*Your objective:* Output only the lines of the entries that follow, starting at the one with "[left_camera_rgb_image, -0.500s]" and running down to the one with "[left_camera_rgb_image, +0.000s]", both included and unchanged.

*Data to examine:*
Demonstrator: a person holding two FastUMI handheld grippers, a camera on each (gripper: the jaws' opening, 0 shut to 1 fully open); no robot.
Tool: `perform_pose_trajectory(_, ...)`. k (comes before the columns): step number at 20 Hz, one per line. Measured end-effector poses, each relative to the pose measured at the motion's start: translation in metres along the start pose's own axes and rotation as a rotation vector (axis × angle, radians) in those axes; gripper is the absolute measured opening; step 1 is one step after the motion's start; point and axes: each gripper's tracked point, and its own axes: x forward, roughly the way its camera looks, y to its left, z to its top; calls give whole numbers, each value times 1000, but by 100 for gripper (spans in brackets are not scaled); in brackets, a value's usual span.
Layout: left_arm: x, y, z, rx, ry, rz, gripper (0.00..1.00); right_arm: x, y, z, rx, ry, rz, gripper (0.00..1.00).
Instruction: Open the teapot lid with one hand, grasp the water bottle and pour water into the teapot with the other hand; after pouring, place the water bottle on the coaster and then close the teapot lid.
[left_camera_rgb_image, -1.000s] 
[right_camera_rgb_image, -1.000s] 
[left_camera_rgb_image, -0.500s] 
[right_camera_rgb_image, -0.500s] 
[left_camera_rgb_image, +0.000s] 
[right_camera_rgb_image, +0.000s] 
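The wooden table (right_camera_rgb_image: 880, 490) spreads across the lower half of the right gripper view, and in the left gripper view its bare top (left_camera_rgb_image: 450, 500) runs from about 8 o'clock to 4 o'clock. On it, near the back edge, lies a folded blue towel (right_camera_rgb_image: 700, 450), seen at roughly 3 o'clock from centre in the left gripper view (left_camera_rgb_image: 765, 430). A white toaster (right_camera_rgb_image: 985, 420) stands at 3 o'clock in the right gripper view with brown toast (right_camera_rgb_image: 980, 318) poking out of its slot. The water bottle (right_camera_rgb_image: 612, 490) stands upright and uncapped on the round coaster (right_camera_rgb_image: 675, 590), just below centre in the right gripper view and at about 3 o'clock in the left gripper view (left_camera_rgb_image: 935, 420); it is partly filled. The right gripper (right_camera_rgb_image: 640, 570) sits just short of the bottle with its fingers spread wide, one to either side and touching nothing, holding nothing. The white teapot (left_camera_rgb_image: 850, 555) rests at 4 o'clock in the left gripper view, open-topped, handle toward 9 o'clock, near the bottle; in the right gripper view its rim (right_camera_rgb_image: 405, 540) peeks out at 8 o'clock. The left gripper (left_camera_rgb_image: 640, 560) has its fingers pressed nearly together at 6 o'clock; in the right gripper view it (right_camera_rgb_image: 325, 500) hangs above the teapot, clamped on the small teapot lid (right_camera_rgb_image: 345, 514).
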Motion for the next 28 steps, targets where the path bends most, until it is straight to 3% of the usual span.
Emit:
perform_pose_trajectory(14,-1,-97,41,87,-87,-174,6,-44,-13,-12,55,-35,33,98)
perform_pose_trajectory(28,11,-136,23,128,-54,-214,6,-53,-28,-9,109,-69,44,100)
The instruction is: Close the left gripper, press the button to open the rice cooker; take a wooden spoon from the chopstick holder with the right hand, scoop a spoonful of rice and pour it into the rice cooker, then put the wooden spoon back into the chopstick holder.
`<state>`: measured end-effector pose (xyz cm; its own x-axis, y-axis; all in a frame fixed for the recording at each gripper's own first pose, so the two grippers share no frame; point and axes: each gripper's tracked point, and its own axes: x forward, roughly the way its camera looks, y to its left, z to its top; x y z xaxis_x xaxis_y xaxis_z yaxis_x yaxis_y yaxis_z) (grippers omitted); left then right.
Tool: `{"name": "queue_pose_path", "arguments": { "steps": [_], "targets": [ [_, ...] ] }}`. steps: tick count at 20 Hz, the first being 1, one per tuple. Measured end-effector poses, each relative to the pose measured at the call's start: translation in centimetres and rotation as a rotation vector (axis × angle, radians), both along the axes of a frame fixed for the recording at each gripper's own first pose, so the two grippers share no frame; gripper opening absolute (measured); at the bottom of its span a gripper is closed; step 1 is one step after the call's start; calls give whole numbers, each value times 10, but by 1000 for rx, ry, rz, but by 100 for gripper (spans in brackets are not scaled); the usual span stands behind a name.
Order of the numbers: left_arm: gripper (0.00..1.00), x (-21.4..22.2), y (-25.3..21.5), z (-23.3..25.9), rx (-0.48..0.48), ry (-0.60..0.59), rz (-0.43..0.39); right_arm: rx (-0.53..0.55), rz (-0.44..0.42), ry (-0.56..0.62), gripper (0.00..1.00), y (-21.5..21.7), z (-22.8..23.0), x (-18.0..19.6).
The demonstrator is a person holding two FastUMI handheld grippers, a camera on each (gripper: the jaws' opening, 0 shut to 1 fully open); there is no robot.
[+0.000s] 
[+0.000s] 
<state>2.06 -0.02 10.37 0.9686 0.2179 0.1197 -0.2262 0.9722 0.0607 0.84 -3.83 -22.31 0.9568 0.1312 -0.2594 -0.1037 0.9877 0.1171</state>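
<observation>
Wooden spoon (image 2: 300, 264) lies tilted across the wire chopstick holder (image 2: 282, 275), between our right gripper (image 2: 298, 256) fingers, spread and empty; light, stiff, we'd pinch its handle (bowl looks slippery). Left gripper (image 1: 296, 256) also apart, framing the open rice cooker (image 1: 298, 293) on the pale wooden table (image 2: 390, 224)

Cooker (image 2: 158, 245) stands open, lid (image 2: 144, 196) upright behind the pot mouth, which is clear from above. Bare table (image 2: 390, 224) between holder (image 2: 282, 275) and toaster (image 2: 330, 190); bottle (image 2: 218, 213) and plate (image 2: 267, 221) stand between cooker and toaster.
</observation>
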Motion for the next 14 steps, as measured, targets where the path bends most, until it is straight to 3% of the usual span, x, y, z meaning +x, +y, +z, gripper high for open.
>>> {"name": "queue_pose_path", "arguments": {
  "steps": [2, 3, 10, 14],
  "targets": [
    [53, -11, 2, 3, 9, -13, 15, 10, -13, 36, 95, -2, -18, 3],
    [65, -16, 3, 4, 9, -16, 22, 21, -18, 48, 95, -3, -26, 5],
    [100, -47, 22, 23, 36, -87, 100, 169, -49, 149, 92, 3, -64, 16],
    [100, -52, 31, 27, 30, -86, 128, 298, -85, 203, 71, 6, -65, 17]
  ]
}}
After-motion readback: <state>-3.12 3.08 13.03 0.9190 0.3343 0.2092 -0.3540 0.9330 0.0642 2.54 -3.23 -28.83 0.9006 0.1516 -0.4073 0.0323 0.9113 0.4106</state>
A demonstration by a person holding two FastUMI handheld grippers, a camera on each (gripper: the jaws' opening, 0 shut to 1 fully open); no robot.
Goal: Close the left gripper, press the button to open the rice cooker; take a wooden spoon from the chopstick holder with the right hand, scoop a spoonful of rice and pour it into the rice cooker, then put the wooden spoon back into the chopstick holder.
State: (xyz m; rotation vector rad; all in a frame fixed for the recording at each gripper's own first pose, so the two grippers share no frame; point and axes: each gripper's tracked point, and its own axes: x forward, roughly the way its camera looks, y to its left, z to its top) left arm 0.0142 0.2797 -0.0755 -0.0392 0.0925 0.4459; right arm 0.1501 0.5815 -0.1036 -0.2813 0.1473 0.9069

*Task result:*
[left_camera_rgb_image, -0.500s] 
[right_camera_rgb_image, -0.500s] 
[left_camera_rgb_image, +0.000s] 

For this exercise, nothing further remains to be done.